Exercise directions — For each line below that contains the word "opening", return that line.

+ + +

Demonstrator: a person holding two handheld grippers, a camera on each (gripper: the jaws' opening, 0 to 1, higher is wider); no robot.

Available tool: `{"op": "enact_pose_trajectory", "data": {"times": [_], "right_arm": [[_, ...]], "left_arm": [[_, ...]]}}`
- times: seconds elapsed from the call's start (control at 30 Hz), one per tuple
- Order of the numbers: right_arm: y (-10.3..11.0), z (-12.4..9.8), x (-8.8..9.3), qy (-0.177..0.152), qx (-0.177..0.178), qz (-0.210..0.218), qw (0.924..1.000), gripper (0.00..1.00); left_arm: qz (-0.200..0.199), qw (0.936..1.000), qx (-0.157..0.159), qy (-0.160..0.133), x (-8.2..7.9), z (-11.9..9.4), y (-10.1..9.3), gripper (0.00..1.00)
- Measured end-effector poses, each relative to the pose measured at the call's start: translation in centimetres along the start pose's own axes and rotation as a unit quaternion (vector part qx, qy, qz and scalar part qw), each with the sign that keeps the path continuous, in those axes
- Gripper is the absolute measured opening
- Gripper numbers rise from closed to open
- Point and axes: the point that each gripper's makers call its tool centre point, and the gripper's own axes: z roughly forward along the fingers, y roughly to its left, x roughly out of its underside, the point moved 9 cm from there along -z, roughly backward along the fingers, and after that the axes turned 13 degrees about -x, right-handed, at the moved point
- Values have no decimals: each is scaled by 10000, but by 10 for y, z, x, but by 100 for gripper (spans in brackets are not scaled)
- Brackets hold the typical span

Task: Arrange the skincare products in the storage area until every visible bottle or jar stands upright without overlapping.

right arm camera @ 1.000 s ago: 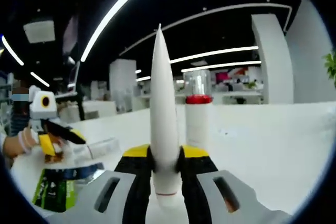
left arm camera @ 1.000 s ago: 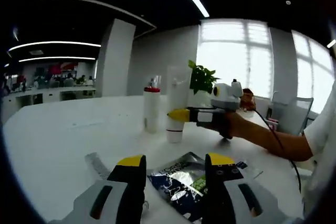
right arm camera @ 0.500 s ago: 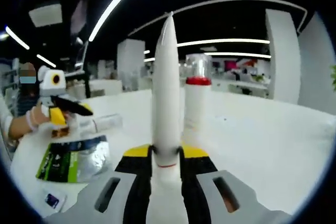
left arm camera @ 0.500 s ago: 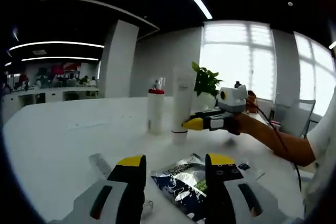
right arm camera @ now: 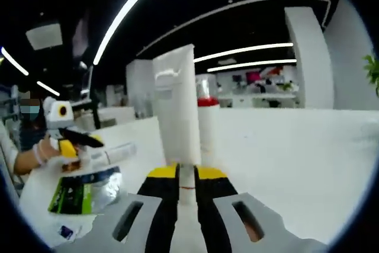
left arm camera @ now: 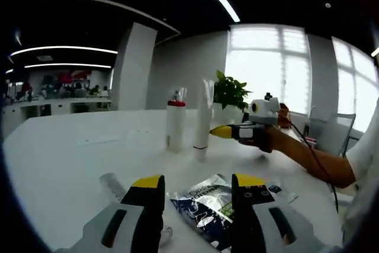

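Observation:
A white tube (right arm camera: pixel 176 111) stands cap down on the white table (left arm camera: pixel 71 152), with my right gripper (right arm camera: pixel 186 176) shut on its lower end. In the left gripper view the white tube (left arm camera: pixel 203 119) shows edge-on, and the right gripper (left arm camera: pixel 220 131) reaches it from the right. Just behind it a white bottle with a red collar (left arm camera: pixel 175 125) stands upright; it is also the bottle (right arm camera: pixel 207 128) in the right gripper view. My left gripper (left arm camera: pixel 198 183) is open and empty, low over a shiny sachet (left arm camera: pixel 207 199). A clear tube (left arm camera: pixel 112 182) lies flat beside it.
A potted plant (left arm camera: pixel 231 90) stands behind the tube by the window. A person's arm (left arm camera: pixel 302 155) stretches in from the right. In the right gripper view the left gripper (right arm camera: pixel 74 143), the sachet (right arm camera: pixel 83 191), the lying clear tube (right arm camera: pixel 115 153) and a small card (right arm camera: pixel 65 229) are at the left.
The right gripper has turned the white tube about its long axis: its broad face now faces the right gripper view and its edge faces the left one. The left gripper has stayed put.

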Motion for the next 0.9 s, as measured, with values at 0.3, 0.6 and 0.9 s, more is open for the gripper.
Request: {"op": "enact_pose_trajectory", "data": {"times": [0.3,0.6,0.9], "right_arm": [[14,42,8,701,915,196,9931,40],[16,39,5,843,1166,339,9890,30],[17,34,2,993,1054,119,9894,51]], "left_arm": [[-2,10000,-34,6,0,0,2,47],[-8,10000,-57,2,0,0,2,47],[-89,9988,-456,-162,-4,0,8,58]]}}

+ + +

Expected answer —
Demonstrator: a person holding two handheld grippers, a camera on each (gripper: the jaws' opening, 0 to 1, higher is wider); no robot.
- Gripper is the absolute measured opening

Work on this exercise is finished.